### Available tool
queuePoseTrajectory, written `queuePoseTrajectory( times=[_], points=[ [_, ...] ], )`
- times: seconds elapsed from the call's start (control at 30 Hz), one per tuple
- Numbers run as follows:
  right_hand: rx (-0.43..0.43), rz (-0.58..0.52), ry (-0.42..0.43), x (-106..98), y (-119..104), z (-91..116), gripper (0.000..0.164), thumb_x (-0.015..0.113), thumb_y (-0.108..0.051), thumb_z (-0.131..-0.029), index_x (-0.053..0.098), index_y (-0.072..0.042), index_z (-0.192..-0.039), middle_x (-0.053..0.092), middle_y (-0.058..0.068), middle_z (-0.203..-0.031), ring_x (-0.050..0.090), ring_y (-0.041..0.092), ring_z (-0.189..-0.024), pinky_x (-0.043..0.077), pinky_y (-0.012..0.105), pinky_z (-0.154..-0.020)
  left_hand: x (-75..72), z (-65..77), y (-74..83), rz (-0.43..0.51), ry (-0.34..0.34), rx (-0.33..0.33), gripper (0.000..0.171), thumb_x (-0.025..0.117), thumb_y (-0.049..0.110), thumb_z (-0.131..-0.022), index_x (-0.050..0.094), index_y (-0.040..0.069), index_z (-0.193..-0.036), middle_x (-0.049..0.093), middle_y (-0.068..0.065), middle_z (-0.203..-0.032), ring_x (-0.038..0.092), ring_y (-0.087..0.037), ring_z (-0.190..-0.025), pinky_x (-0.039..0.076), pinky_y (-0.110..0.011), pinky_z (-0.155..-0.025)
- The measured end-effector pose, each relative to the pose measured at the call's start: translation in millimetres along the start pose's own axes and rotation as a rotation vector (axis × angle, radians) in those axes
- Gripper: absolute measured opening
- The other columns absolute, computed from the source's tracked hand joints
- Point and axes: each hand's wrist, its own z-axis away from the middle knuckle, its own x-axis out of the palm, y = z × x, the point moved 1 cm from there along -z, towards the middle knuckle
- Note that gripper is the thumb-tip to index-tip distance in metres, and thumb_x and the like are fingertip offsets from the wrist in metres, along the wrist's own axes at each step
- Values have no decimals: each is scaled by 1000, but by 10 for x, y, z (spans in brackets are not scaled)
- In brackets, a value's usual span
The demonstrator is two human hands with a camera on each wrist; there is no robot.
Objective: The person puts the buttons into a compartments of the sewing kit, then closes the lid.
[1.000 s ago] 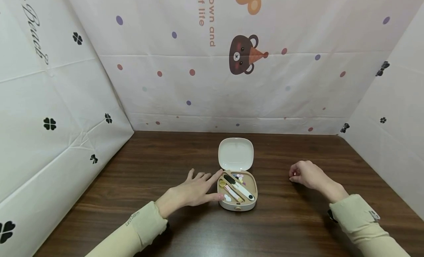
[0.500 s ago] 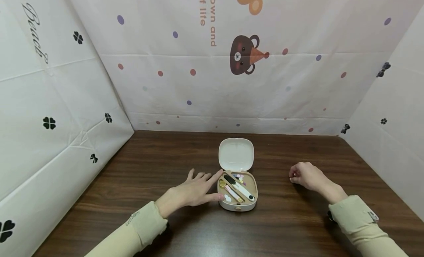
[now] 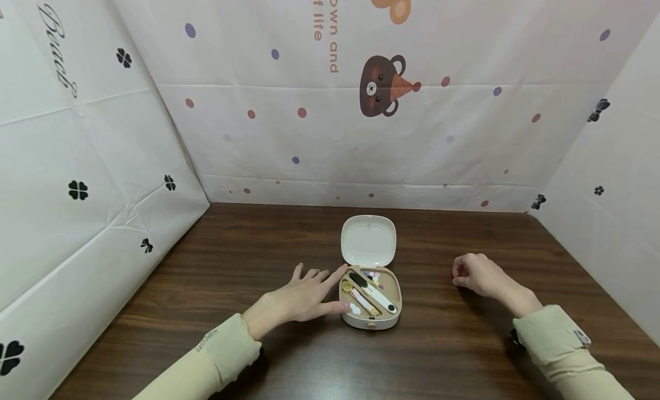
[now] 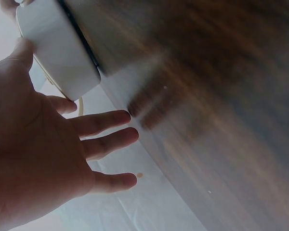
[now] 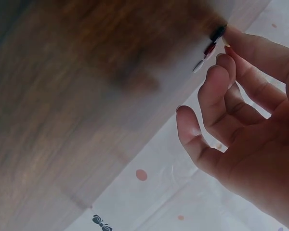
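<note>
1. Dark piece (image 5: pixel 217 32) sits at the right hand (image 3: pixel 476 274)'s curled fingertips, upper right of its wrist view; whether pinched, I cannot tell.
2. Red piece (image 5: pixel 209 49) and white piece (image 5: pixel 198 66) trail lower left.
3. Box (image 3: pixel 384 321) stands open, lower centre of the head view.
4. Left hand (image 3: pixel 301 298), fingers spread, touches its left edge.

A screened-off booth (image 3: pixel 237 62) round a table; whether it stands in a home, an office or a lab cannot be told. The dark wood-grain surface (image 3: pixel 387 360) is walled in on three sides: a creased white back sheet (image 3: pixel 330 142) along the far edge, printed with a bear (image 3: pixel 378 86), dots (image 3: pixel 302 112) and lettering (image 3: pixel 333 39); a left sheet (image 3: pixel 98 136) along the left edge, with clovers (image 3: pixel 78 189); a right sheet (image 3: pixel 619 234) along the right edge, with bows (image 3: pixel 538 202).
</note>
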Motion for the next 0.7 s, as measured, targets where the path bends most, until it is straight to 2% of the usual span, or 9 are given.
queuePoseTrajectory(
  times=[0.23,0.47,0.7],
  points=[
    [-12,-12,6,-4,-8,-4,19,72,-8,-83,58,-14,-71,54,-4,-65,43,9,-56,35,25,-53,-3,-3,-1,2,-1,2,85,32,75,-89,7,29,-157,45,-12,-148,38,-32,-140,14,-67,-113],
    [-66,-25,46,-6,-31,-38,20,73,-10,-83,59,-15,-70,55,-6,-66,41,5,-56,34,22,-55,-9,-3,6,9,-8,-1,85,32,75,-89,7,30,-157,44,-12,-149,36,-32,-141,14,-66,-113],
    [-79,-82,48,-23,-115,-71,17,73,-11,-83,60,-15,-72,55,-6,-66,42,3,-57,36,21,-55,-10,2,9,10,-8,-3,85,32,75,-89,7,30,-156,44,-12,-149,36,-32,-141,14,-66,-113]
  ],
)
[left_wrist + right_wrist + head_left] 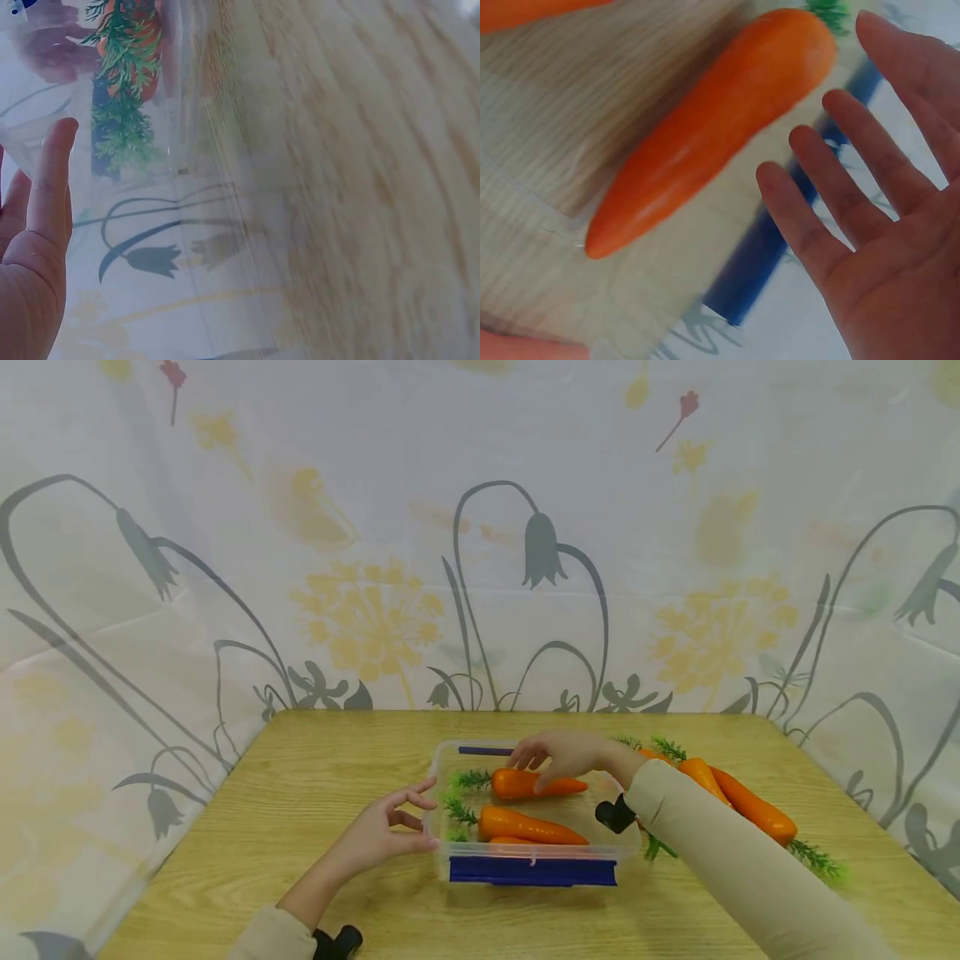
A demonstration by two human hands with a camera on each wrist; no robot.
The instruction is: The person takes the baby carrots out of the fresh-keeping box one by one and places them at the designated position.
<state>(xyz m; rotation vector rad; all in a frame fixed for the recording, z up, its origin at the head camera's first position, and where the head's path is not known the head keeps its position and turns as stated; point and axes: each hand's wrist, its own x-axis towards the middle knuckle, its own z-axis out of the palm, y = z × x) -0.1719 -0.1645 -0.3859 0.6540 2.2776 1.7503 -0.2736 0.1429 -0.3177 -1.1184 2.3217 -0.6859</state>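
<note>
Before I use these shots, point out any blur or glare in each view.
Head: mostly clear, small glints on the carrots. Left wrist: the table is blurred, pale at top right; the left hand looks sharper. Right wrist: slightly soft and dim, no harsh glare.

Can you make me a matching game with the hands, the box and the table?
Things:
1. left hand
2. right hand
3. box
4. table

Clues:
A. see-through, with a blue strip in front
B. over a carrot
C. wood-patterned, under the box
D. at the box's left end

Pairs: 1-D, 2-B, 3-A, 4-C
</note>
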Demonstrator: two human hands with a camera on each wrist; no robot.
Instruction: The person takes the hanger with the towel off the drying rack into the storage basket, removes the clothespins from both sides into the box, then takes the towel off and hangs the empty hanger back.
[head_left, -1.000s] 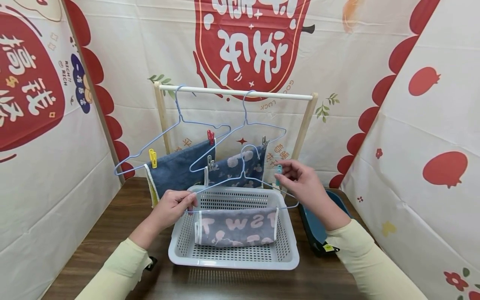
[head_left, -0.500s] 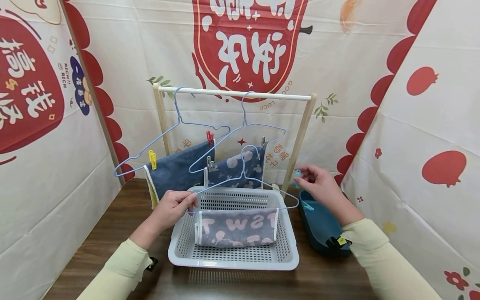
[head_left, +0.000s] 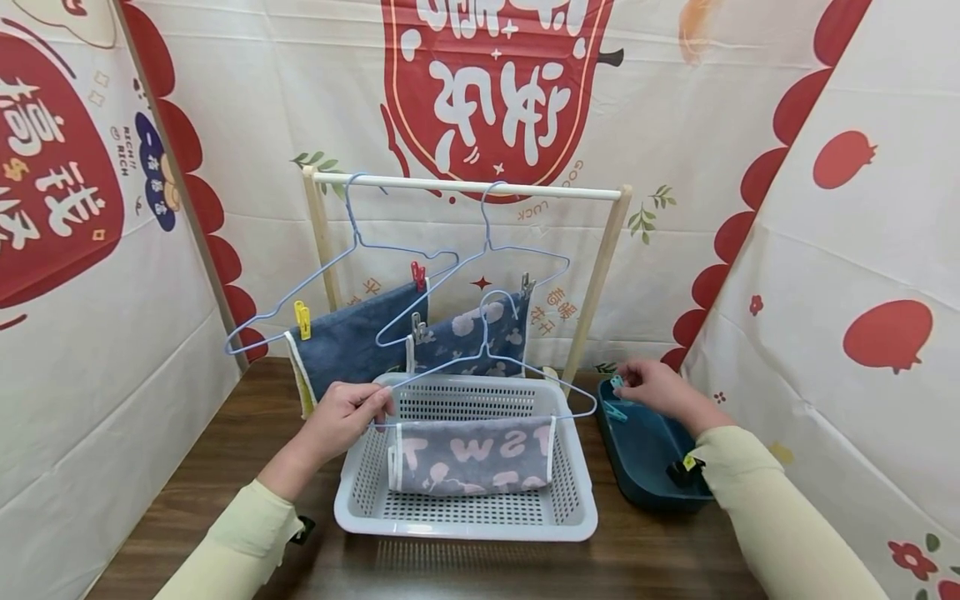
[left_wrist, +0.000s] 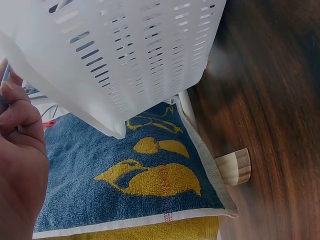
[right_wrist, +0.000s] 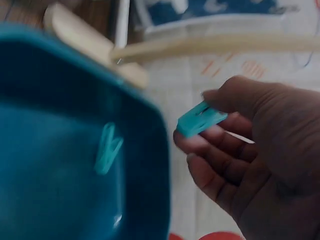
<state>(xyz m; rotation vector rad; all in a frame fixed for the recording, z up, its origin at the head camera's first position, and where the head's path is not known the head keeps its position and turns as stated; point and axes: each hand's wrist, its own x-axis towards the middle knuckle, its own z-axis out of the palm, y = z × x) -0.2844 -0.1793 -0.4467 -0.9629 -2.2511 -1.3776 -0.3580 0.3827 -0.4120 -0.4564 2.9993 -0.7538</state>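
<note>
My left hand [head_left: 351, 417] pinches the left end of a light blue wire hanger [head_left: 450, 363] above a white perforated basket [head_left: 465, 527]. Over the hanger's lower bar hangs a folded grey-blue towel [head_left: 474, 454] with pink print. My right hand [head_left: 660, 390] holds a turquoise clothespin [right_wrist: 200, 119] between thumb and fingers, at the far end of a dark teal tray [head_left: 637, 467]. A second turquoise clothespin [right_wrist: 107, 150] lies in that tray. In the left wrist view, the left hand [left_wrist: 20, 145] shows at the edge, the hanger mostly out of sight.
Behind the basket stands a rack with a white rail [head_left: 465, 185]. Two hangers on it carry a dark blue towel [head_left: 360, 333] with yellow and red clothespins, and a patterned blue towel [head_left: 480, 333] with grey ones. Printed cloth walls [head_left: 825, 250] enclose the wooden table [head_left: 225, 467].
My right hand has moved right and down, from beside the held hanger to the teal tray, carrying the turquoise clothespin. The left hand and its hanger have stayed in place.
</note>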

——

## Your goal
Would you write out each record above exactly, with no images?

## Written solution
### Available tool
queuePoseTrajectory, written `queuePoseTrajectory( times=[_], points=[ [_, ...] ], )`
- times: seconds elapsed from the call's start (control at 30 Hz), one per tuple
- Numbers run as follows:
  right_hand: rx (-0.43..0.43), rz (-0.58..0.52), ry (-0.42..0.43), x (-106..98), y (-119..104), z (-91..116), gripper (0.000..0.164), thumb_x (-0.015..0.113), thumb_y (-0.108..0.051), thumb_z (-0.131..-0.029), index_x (-0.053..0.098), index_y (-0.072..0.042), index_z (-0.192..-0.039), middle_x (-0.053..0.092), middle_y (-0.058..0.068), middle_z (-0.203..-0.031), ring_x (-0.050..0.090), ring_y (-0.041..0.092), ring_z (-0.189..-0.024), pinky_x (-0.043..0.077), pinky_y (-0.012..0.105), pinky_z (-0.154..-0.020)
  left_hand: x (-75..72), z (-65..77), y (-74..83), rz (-0.43..0.51), ry (-0.34..0.34), rx (-0.33..0.33), gripper (0.000..0.171), thumb_x (-0.025..0.117), thumb_y (-0.049..0.110), thumb_z (-0.131..-0.022), index_x (-0.050..0.094), index_y (-0.040..0.069), index_z (-0.193..-0.036), middle_x (-0.049..0.093), middle_y (-0.068..0.065), middle_z (-0.203..-0.032), ring_x (-0.038..0.092), ring_y (-0.087..0.037), ring_z (-0.190..-0.025), pinky_x (-0.039..0.076), pinky_y (-0.110..0.011), pinky_z (-0.155..-0.025)
- The measured end-effector pose, each relative to the pose measured at the call's start: translation in millimetres along the start pose's own axes and rotation as a rotation vector (axis × angle, radians) in those axes
- Gripper: absolute measured opening
- The other columns absolute, computed from the source's tracked hand joints
- Point and axes: each hand's wrist, its own z-axis away from the middle knuckle, its own x-axis out of the palm, y = z × x, the point moved 1 cm from there along -z, towards the middle knuckle
- Note that gripper is the thumb-tip to index-tip distance in metres, and thumb_x and the like are fingertip offsets from the wrist in metres, along the wrist's own axes at each step
- Values have no decimals: each is scaled by 1000, but by 10 for x, y, z (spans in brackets are not scaled)
- In brackets, a value's usual span
The demonstrator is two human hands with a camera on each wrist; there is no robot.
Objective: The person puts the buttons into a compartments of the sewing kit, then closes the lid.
[1.000 s ago] 
[0.500 s ago] 
[now] 
[now] 
[now] 
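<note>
1. Dark piece (image 5: pixel 217 32) sits at the right hand (image 3: pixel 476 274)'s curled fingertips, upper right of its wrist view; whether pinched, I cannot tell.
2. Red piece (image 5: pixel 209 49) and white piece (image 5: pixel 198 66) trail lower left.
3. Box (image 3: pixel 384 321) stands open, lower centre of the head view.
4. Left hand (image 3: pixel 301 298), fingers spread, touches its left edge.

A screened-off booth (image 3: pixel 237 62) round a table; whether it stands in a home, an office or a lab cannot be told. The dark wood-grain surface (image 3: pixel 387 360) is walled in on three sides: a creased white back sheet (image 3: pixel 330 142) along the far edge, printed with a bear (image 3: pixel 378 86), dots (image 3: pixel 302 112) and lettering (image 3: pixel 333 39); a left sheet (image 3: pixel 98 136) along the left edge, with clovers (image 3: pixel 78 189); a right sheet (image 3: pixel 619 234) along the right edge, with bows (image 3: pixel 538 202).
</note>
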Motion for the next 0.7 s, as measured, targets where the path bends most, until it is straight to 2% of the usual span, or 9 are given.
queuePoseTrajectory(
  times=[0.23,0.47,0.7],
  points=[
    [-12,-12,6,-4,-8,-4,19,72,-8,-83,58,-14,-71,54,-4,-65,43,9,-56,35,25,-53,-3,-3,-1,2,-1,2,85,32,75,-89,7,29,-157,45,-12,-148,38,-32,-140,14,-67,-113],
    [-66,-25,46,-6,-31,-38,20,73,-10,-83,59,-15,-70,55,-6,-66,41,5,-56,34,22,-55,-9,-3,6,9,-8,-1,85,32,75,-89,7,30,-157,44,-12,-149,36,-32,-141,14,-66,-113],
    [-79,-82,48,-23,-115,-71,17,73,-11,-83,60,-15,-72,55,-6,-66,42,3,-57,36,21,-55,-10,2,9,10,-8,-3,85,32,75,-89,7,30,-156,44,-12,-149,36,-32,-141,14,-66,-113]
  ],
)
[left_wrist + right_wrist + head_left] 
A demonstration by two human hands with a camera on each wrist; no robot.
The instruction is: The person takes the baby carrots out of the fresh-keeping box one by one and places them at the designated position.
<state>(xyz m; rotation vector rad; all in a frame fixed for the recording, z up, its origin at the head camera's first position, and where the head's path is not known the head keeps its position and turns as stated; point and axes: each hand's wrist, its own x-axis towards the middle knuckle, its own z-axis out of the palm, y = z × x) -0.1719 -0.1645 -0.3859 0.6540 2.2776 1.7503 -0.2736 0.1429 -0.3177 -1.1184 2.3217 -0.6859</state>
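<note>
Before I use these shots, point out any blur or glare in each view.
Head: mostly clear, small glints on the carrots. Left wrist: the table is blurred, pale at top right; the left hand looks sharper. Right wrist: slightly soft and dim, no harsh glare.

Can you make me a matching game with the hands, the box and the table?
Things:
1. left hand
2. right hand
3. box
4. table

Clues:
A. see-through, with a blue strip in front
B. over a carrot
C. wood-patterned, under the box
D. at the box's left end

Pairs: 1-D, 2-B, 3-A, 4-C
</note>
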Demonstrator: two human hands with a camera on each wrist; no robot.
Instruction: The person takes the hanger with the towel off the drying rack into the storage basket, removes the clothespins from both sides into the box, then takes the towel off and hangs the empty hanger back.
[head_left, -1.000s] 
[head_left, -0.500s] 
[head_left, +0.000s] 
[left_wrist, +0.000s] 
[right_wrist, +0.000s] 
<state>(xyz m; rotation vector rad; all in a frame fixed for the recording, z up, its origin at the head camera's first position, and where the head's path is not known the head keeps its position and turns as stated; point and axes: each hand's wrist, its own x-axis towards the middle knuckle, its own z-axis out of the palm, y = z × x) -0.2844 -0.1793 -0.4467 -0.9629 -2.2511 -1.3776 -0.3580 0.3827 -0.4120 -0.4564 2.9993 -0.7538</state>
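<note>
My left hand [head_left: 351, 417] pinches the left end of a light blue wire hanger [head_left: 450, 363] above a white perforated basket [head_left: 465, 527]. Over the hanger's lower bar hangs a folded grey-blue towel [head_left: 474, 454] with pink print. My right hand [head_left: 660, 390] holds a turquoise clothespin [right_wrist: 200, 119] between thumb and fingers, at the far end of a dark teal tray [head_left: 637, 467]. A second turquoise clothespin [right_wrist: 107, 150] lies in that tray. In the left wrist view, the left hand [left_wrist: 20, 145] shows at the edge, the hanger mostly out of sight.
Behind the basket stands a rack with a white rail [head_left: 465, 185]. Two hangers on it carry a dark blue towel [head_left: 360, 333] with yellow and red clothespins, and a patterned blue towel [head_left: 480, 333] with grey ones. Printed cloth walls [head_left: 825, 250] enclose the wooden table [head_left: 225, 467].
My right hand has moved right and down, from beside the held hanger to the teal tray, carrying the turquoise clothespin. The left hand and its hanger have stayed in place.
</note>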

Nothing else is needed to complete this exercise.